N.B. I also write for the Communications of the ACM (CACM). The following essay recently appeared on the CACM blog.
A substantial fraction of my professional life has been devoted to analyzing and optimizing the dynamic behavior of some of the world's largest high-performance computing (HPC) systems. During the past thirty years, spanning my time at Illinois, North Carolina, Microsoft and now Iowa, my students, post-doctoral associates, research staff and I have used and developed many performance, energy consumption, and reliability instrumentation and measurement tools and techniques, embodied them in scalable data capture and reduction software, and created correlation tools that connect measurements to potential remediation opportunities. Multiple instantiations of these tools have been released as part of the Pablo performance analysis toolkit and Autopilot toolkit for adaptive performance control.
Just a Couple of Weeks
Most of this work originated in a challenge from my Ph.D. thesis supervisor, Herb Schwetman, issued while we were both at Purdue. After listening to me expound excitedly about the virtues of yet another interconnection network for parallel systems, he challenged me to prove that the object of my excitement would deliver higher performance than other alternatives. I dutifully promised him that I would spend a few weeks on the performance analysis problem, then return to the core parallel systems design question.
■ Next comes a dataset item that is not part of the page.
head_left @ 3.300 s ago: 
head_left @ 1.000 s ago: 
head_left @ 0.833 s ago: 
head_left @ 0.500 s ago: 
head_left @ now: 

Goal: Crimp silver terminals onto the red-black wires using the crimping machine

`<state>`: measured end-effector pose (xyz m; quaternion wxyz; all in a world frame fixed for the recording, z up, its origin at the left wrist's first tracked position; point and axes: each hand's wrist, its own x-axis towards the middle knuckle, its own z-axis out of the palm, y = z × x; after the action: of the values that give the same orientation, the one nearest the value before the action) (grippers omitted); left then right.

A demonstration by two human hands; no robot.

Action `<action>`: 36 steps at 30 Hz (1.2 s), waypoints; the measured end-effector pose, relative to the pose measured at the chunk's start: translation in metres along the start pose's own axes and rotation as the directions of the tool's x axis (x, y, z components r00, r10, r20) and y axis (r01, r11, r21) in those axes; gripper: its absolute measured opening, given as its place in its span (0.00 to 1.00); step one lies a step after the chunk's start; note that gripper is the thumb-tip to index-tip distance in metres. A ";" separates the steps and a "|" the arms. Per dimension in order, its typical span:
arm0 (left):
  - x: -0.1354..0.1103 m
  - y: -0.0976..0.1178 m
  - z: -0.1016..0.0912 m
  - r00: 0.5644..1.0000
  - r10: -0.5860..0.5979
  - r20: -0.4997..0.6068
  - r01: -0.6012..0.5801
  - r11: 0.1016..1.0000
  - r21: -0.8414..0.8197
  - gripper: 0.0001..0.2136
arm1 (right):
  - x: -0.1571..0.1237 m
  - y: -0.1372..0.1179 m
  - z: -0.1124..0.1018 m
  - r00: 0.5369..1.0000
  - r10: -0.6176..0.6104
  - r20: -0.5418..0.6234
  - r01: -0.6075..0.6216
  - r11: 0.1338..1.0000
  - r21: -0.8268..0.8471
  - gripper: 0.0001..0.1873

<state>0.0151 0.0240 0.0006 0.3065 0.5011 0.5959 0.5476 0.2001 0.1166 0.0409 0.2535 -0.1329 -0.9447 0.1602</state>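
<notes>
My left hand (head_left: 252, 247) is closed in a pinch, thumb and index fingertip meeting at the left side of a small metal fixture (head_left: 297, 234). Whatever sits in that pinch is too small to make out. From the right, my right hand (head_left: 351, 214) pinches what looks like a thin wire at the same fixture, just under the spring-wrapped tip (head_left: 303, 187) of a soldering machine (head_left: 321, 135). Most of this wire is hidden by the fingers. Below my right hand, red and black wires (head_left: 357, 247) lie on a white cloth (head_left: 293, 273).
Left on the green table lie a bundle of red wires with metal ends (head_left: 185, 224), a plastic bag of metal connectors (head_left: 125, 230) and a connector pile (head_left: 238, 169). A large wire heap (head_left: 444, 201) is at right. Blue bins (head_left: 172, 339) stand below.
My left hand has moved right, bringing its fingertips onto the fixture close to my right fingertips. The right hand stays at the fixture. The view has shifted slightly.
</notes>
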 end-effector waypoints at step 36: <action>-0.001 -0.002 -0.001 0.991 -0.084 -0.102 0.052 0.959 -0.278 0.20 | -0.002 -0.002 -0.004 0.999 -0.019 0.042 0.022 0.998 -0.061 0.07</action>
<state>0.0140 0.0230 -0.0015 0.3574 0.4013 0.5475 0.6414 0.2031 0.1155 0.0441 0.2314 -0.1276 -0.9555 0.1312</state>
What ensued changed my thesis direction dramatically, as the two-week project took three years to complete. Over thirty years later, I find myself still working to answer generalizations my advisor's basic question: "How fast is system A compared to system B and what are the bottlenecks in each?" These are beguilingly simply questions, but they cut to the heart of system design and optimization. They are also especially pertinent as we consider the design of putative exascale systems with billion-way parallelism, and millions of components that must operate reliability, all while consuming tens of megawatts of power.
It Seems Simple, But It Is Not
Beneath all this complexity is a simple, yet subtle law that that relates performance (throughput), delay (response time) and number of interacting units (customers). It has been my friend and nemesis throughout my research career.
Generally known as Little's Law, it relates throughput (X), response time (R) and customers (n) in a stable system in a linear way: n=XR. This general relationship holds for computers, airline reservation systems, store checkout lines, or any other system where entities (customers or computer jobs) compete for service from a resource-limited system.
Little's Law also says there is no free lunch. Optimizing for high system utilization leads to large wait times for customers, as anyone who has waited on a busy telephone reservation line knows all too well. Conversely, ensuring short waiting lines requires system utilization to be low. Simply put, one must choose between high system efficiency and short customer wait times. One cannot (in general) have both.
As simple as this may seem, in reality, the best optimization strategy depends on many other constraints and the broader environment. For many systems, the relative costs of the components providing and receiving service determine the appropriate optimization axis. When humans are involved, their psychology and expectations must be managed appropriately. That is why many telephone response lines provide waiting time estimates and periodic feedback during the wait. Those of us who have managed batch-scheduled HPC systems also know that users and system operators constantly balance system utilization against the product of queue wait time and parallelism.
Coming Full Circle
Exascale computing brings many of these issues into focus in new ways. When a multiple megawatt energy spike is imposed on the electrical grid, utility operators notice. Thus, exascale system energy requirements may constrain when parallel job execute, as jobs with high floating-point computation intensity draw more energy those dominated by pointer chasing. Likewise, component reliability may limit maximum parallelism within exascale jobs; the mean-time-to-failure (MTBF) of processors, memory and storage systems, and interconnect elements really matters. Although more job parallelism normally reduces execution time, component reliability bounds effective parallelism and maximum computation time without either resilience or recovery mechanisms.
Performance, delay and parallelism at large scale: Little's Law speaks to all of these issues and more. When performance optimization, reliability requirements, and energy management are convolved with component costs, device physics, system software services and application characteristics, the constraint-based optimization problems become dauntingly complex. Their solution is a bit more than a two-week project, especially at exascale.